2022年至2025年間，多晶矽價格在每公斤6美元至35美元之間波動。儘管現貨價格在2025年初回升至每公斤8-9美元，但長期合約價格仍維持在每公斤11-13美元，這給消費級晶圓的利潤率帶來了壓力。歐洲生產商面臨的電力成本是2019年的三倍，平均為每千瓦時0.18歐元（每千瓦時0.20美元），而晶體生長每公斤晶錠大約消耗225千瓦時的電力，進一步加劇了這一影響。在中國，每千瓦時0.35元人民幣（每千瓦時0.05美元）的低額工業補貼抵消了能源密集型生產成本，而美國的《通貨膨脹削減法案》則為使用清潔能源提供每千瓦時0.03美元的生產稅額扣抵。五家多晶矽供應商的供應集中加劇了價格波動，迫使晶圓供應商要麼在合約中加入價格轉嫁條款，要麼承擔價格大幅上漲期間毛利率為負的風險。

細分市場分析

截至2025年，200毫米晶圓將佔據矽晶圓市場59.66%的佔有率，這得益於已完全折舊的晶圓廠資產。這些資產在分立電晶體和二極體的生產方面持續保持著卓越的折舊免稅額效益。日本、捷克和馬來西亞的汽車級晶圓廠的產運轉率均超過90%。這是因為此尺寸的晶圓最佳化了產能和產品配置柔軟性之間的平衡。雖然300毫米基板目前僅佔矽晶圓市場規模的24%，但預計到2031年，隨著整合電源管理IC和多晶片模擬模組轉向更大尺寸的晶圓以將光刻開銷分散到數百個晶片上，其市場佔有率將以每年4.52%的速度成長。德克薩斯計畫將其位於理查森的工廠40%的產能用於類比和電源產品，以滿足對300毫米晶圓的需求。

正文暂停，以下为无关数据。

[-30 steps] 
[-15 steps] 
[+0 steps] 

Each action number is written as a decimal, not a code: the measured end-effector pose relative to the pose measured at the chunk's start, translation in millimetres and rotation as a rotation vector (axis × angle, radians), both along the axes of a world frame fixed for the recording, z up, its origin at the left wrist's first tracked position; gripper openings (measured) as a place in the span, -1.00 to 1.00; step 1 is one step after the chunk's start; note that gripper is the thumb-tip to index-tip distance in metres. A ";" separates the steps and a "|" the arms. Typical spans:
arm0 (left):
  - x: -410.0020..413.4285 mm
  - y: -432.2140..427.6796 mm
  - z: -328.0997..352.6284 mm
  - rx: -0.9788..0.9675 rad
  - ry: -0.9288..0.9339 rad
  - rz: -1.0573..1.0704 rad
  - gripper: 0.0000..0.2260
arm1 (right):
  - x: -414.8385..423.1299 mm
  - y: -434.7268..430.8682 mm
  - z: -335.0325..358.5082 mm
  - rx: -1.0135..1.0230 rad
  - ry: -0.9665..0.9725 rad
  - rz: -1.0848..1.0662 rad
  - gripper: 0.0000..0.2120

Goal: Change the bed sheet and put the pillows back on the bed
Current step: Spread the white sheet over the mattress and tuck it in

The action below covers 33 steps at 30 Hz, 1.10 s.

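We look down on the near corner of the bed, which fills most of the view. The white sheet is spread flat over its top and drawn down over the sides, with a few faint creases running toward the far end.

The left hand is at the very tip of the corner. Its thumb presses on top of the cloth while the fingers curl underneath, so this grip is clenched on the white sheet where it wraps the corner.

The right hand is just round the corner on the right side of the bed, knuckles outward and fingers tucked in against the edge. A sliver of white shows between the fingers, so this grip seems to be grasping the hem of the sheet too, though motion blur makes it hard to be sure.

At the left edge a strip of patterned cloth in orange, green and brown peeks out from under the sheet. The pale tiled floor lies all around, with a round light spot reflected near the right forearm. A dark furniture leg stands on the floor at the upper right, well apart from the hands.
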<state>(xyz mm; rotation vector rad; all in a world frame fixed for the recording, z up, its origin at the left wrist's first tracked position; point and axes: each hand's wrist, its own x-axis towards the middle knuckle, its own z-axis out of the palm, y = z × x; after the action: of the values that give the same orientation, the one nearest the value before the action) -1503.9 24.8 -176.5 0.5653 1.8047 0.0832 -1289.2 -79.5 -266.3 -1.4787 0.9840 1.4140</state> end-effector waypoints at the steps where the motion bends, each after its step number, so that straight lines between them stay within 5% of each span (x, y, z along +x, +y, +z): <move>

在射頻二極體、閘流體和感測器等特定細分市場，由於特定的晶體取向需要更小的直徑，150毫米晶圓仍然存在。 SEMI預測，到2028年，所有半導體領域的200毫米晶圓出貨量將以每年1.2%的速度下降，但對分立元件的需求部分抵消了這一降幅，吸收了記憶體和MCU生產釋放的產能。此外，出於對供應鏈韌性的擔憂，汽車製造商正將其200毫米晶圓的採購來源多元化，轉向日本和中國，以此對沖地震和地緣政治風險等區域性風險。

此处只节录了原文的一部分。